Exclude images; transcribe the rest of the data exactly.

· · ·

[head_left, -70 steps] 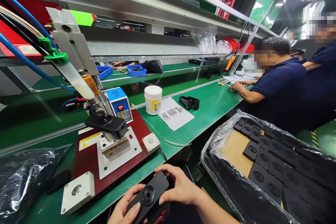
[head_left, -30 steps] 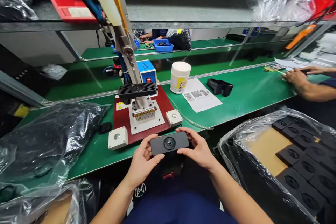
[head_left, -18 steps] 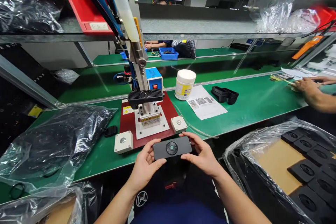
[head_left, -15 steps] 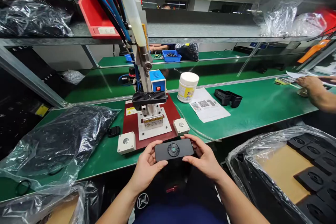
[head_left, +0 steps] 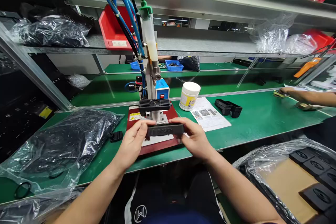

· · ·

▸ **EXERCISE OUTPUT**:
[head_left, -70 steps] 
[head_left, -30 steps] 
[head_left, -18 steps] 
[head_left, -15 steps] 
[head_left, +0 steps] 

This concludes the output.